BEGIN

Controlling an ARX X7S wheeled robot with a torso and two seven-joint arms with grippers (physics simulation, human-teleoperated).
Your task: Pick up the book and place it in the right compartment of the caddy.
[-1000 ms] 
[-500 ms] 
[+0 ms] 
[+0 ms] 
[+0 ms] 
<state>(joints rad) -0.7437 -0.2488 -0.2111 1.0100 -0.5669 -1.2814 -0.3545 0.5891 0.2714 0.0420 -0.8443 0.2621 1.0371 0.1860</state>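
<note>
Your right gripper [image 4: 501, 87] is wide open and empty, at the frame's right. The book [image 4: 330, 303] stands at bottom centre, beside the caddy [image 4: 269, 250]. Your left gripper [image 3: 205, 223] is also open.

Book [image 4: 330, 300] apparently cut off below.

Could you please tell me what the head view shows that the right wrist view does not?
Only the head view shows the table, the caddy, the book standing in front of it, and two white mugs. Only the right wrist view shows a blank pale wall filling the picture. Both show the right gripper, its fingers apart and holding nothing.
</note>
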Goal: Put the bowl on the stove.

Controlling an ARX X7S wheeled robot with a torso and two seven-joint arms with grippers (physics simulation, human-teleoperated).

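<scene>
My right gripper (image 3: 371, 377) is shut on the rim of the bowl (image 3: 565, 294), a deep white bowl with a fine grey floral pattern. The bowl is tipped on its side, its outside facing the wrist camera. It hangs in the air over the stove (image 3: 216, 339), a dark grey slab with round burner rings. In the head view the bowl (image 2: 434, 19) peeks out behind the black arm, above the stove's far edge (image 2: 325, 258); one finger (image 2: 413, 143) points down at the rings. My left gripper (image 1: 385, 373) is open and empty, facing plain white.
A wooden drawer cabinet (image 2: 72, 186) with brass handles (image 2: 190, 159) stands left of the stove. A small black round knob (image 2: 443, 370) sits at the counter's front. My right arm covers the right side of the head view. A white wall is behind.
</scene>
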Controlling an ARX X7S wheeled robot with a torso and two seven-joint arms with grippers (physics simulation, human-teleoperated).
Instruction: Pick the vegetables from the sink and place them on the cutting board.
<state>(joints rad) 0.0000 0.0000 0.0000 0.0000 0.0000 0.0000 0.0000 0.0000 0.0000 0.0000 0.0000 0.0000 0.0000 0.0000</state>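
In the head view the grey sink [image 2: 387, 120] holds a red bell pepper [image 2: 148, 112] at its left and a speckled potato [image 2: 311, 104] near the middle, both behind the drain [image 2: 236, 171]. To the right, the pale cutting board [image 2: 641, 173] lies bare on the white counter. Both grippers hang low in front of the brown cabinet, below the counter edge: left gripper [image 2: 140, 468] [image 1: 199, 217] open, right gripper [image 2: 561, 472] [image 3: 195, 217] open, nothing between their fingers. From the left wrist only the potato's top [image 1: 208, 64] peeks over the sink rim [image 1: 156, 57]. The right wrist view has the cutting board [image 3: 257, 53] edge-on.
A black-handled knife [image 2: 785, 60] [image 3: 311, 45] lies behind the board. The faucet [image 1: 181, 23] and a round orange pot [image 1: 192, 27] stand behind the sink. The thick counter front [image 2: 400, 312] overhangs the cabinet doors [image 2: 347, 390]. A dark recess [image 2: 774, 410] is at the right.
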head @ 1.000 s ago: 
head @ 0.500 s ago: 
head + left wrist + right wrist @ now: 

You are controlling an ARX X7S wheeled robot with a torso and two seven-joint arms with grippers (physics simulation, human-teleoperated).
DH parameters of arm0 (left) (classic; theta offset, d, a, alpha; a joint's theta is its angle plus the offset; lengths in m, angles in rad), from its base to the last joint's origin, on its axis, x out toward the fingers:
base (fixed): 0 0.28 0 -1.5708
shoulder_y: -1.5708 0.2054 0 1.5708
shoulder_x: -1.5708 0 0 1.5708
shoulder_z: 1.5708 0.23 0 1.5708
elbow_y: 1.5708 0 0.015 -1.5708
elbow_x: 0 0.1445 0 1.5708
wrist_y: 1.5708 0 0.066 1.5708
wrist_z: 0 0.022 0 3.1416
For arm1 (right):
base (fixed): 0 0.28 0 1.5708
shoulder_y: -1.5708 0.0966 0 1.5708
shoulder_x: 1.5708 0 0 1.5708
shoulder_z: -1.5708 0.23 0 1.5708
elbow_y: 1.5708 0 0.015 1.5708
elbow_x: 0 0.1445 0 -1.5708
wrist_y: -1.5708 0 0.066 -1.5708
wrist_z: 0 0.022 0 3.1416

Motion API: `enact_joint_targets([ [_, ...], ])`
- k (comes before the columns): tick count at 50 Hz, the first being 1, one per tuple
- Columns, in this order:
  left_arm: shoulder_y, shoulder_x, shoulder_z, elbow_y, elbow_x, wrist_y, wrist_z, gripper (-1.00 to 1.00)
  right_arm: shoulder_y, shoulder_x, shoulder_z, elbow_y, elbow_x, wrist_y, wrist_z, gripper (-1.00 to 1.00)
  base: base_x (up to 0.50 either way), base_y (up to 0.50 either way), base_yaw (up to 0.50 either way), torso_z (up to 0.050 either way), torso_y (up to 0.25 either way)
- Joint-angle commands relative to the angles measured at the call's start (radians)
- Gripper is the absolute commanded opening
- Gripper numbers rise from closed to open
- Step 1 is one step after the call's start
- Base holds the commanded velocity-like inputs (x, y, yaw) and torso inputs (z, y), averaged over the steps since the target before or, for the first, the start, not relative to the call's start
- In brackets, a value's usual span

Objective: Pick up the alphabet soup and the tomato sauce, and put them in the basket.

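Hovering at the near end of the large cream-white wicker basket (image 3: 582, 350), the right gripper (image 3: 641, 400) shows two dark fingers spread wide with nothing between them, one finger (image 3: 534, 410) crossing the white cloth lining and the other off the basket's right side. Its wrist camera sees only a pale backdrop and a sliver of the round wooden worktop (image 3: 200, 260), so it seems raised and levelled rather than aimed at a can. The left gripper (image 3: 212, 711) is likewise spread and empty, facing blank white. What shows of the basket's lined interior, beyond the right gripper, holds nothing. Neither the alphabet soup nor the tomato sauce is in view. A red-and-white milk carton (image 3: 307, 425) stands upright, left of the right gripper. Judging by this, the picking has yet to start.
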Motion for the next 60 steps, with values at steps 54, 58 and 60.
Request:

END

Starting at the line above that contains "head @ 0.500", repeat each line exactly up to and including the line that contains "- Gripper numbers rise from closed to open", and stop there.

head @ 0.500 s ago: 
head + left wrist + right wrist @ now: 

You are controlling an ARX X7S wheeled robot with a torso and two seven-joint arms with grippers (physics simulation, human-teleoperated).
DH parameters of arm0 (left) (classic; theta offset, d, a, alpha; a joint's theta is its angle plus the offset; lengths in m, angles in rad), from its base to the last joint's origin, on its axis, x out toward the fingers:
base (fixed): 0 0.28 0 -1.5708
shoulder_y: -1.5708 0.2054 0 1.5708
shoulder_x: -1.5708 0 0 1.5708
shoulder_z: 1.5708 0.23 0 1.5708
elbow_y: 1.5708 0 0.015 -1.5708
elbow_x: 0 0.1445 0 1.5708
wrist_y: 1.5708 0 0.066 1.5708
wrist_z: 0 0.022 0 3.1416
For arm1 (right):
base (fixed): 0 0.28 0 1.5708
shoulder_y: -1.5708 0.0966 0 1.5708
shoulder_x: 1.5708 0 0 1.5708
shoulder_z: -1.5708 0.23 0 1.5708
elbow_y: 1.5708 0 0.015 1.5708
elbow_x: 0 0.1445 0 -1.5708
wrist_y: -1.5708 0 0.066 -1.5708
wrist_z: 0 0.022 0 3.1416

Motion API: `enact_joint_targets([ [_, ...], ])`
- k (comes before the columns): tick count at 50 Hz, the first being 1, one per tuple
- Columns, in this order:
  left_arm: shoulder_y, shoulder_x, shoulder_z, elbow_y, elbow_x, wrist_y, wrist_z, gripper (-1.00 to 1.00)
  right_arm: shoulder_y, shoulder_x, shoulder_z, elbow_y, elbow_x, wrist_y, wrist_z, gripper (-1.00 to 1.00)
  base: base_x (up to 0.50 either way), base_y (up to 0.50 either way), base_yaw (up to 0.50 either way), torso_z (up to 0.050 either way), torso_y (up to 0.25 either way)
- Joint-angle commands relative to the angles measured at the call's start (radians)
- Gripper is the absolute commanded opening
- Gripper numbers rise from closed to open

This answer is finished.